Друзья иногда считают, что, в общем, он даже слегка смешон. Ну да, говорит он, возможно, кое в чем и смешон. Ничего не поделаешь. Вид и поведение человека рефлектирующего нельзя приравнивать к виду и поведению тех, для кого главное — одежда и внешность. То, что он берет на себя, не так-то легко, и очень возможно, чем больше его успехи, тем он «смешнее». А вообще-то, говорит он, в каждом есть элемент странного и комичного. Не все возьмешь под контроль.
«Элемент странного, комичного…» — такие фразочки настораживают. Тот, кто настроился на волну служащего туристического бюро, славного малого, может слегка опешить. Но даже старинные друзья, Джон Перл, например, или Моррис Абт, которые его знают с детства, часто не могут толком его раскусить. Но тут уж он, как ни старается, чтоб его понимали, как говорится — пас.
С тех пор как кончил школу, Джозеф так себя и считает ученым, окружает книгами. Пока не увлекся Просвещением, изучал первомучеников, еще раньше — романтизм, детскую одаренность. Конечно, и на хлеб зарабатывать надо, но он ищет баланс между тем, чего хочется, и тем, что приходится делать. Ну да, компромисс, но как, интересно, без них? Он гордится той ловкостью, с какой сочетает одно с другим, и — хоть скорее ошибочно — называет себя последователем Макиавелли. Он четко разграничивает две свои роли и даже из кожи вон лезет на службе, исключительно ради того, чтобы доказать, что и мечтатели способны быть деловыми.
Все, однако же, признают, что Джозеф железно владеет собой, знает, чего он хочет и как этого добиться. В последние семь-восемь лет он во всем руководствуется общим планом. Плану подчинены друзья, семья, жена. С женой ему пришлось-таки повозиться, заставляя читать книги по его выбору, уча восхищаться тем, что он сам признает достойным восхищения. Насколько он преуспел, ему неизвестно.
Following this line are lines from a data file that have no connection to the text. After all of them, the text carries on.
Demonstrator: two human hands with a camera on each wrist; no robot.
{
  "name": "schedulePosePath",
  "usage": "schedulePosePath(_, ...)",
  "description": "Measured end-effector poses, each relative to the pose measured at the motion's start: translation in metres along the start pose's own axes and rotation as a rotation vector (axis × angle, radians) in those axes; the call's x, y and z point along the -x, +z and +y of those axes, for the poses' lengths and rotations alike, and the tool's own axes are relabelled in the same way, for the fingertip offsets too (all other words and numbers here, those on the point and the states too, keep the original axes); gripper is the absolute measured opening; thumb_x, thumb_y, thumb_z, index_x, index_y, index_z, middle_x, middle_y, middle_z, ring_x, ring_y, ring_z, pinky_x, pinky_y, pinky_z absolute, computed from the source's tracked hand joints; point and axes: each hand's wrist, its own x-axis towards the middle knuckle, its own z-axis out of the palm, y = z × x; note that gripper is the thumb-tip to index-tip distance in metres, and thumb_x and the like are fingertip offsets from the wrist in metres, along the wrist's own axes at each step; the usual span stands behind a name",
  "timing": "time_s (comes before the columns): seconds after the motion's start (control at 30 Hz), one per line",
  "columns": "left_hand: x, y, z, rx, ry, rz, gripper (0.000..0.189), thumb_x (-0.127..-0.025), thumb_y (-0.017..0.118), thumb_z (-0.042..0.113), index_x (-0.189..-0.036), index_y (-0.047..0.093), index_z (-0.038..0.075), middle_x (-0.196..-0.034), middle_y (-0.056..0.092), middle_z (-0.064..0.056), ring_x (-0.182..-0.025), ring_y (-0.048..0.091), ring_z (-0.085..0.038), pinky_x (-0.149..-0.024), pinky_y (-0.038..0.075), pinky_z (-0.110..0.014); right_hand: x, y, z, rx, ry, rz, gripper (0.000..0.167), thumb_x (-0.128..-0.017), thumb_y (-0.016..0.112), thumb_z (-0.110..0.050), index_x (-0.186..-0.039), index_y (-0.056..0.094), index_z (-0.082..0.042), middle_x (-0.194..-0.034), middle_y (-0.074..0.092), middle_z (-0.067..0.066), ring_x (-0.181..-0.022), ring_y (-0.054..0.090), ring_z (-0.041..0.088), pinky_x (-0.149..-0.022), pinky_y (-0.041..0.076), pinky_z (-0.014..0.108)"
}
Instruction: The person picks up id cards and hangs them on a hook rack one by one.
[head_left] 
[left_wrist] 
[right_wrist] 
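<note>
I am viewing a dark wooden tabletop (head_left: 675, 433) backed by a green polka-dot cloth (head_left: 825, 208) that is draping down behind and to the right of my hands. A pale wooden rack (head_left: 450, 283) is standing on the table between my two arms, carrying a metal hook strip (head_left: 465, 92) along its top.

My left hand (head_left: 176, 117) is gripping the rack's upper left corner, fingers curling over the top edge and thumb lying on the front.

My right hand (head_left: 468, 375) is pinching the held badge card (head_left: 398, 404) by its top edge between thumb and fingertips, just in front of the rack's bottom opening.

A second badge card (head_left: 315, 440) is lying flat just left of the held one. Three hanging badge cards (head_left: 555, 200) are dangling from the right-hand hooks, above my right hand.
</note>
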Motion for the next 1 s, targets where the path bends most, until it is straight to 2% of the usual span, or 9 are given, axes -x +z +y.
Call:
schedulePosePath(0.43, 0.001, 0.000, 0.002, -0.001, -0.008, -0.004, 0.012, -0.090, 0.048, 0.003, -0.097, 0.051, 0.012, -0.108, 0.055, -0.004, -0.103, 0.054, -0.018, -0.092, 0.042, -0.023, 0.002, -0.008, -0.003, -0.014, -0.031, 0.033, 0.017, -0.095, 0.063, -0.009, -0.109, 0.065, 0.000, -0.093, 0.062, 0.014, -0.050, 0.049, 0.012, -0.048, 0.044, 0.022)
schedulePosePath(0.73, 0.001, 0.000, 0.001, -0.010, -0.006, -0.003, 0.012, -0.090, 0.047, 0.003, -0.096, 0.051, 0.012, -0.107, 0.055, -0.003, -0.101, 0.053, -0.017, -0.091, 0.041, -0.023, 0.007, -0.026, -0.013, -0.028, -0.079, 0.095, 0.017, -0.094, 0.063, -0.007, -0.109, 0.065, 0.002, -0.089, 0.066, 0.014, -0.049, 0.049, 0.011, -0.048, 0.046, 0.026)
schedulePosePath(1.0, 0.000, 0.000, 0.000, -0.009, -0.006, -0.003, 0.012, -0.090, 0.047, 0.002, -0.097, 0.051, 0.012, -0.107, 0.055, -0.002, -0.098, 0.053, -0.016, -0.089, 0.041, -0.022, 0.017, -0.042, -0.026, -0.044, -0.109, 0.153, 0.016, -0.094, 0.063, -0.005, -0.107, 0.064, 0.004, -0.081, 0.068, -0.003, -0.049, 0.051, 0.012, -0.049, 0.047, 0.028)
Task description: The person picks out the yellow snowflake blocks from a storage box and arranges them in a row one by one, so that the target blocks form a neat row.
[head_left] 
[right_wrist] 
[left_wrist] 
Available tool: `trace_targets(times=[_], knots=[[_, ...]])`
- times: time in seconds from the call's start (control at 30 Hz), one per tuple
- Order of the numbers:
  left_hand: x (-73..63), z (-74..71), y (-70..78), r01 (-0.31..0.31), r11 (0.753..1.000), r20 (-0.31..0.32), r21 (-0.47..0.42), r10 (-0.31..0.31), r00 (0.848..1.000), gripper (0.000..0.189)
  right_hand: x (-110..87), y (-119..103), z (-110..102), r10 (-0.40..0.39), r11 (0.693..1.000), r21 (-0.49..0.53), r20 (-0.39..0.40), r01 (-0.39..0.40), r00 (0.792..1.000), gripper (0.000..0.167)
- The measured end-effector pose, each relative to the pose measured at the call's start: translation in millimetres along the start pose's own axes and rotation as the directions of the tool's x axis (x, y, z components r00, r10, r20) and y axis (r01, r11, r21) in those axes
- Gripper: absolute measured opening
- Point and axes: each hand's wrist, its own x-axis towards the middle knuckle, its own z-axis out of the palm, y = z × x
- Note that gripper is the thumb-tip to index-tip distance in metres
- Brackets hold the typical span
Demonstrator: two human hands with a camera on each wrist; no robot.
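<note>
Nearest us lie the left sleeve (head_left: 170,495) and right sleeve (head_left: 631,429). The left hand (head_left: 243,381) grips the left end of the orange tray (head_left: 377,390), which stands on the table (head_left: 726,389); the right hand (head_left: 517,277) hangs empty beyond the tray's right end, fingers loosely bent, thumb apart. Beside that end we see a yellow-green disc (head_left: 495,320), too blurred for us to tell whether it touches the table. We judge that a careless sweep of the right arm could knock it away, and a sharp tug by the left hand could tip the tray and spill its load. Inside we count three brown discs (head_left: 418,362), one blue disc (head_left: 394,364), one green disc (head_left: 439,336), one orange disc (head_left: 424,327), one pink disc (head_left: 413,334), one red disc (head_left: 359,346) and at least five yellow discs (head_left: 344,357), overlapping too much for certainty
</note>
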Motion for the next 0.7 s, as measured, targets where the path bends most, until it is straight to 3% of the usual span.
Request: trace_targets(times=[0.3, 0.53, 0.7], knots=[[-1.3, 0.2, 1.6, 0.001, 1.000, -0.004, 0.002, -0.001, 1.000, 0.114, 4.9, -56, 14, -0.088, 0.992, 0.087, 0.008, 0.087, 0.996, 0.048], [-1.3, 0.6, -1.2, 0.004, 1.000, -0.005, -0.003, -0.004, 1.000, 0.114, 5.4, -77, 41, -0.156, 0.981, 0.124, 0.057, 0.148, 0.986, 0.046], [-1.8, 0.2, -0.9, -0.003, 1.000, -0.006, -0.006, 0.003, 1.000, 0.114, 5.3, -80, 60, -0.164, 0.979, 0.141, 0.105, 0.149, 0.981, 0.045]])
Не следует думать, что если Джозеф говорит о «бездумных людях», об «элементе комичного», он груб, резок. Как раз он не строг к окружающим. Он себя называет убежденным сторонником лозунга «tout comprendre c'est tout pardonner» . Теории типа «мир абсолютно прекрасен» или «мир абсолютно ужасен» считает идиотством. О тех, кто верит, будто мир абсолютно прекрасен, говорит, что они плохо разбираются в гадостях. Когда же речь заходит о пессимистах, спрашивает: «Они только это и видят, что ли?» Для него лично мир и добр и зол, то есть ни то ни другое. Такой вывод для представителей обоих направлений уже был бы успехом. Ну а для него лично вывод ничто рядом с поиском, с наблюдением над людьми — отуманенными, трезвыми, ревнивыми, тщеславными, смешными, и каждый живет в своем времени, имеет свои привычки, мотивы и странности, свое тавро. Короче — все хорошо потому уже, что существует. Или так: хорошо или плохо — раз существует, значит, неотменимо и, стало быть, расчудесно.
Но при всем при том Джозеф мучается от сознания своего отщепенства, от того, что он в этом мире сбоку припека, он придавлен враждебной тучей. Ну подумаешь, говорит он, все люди, в общем, подвержены таким настроениям.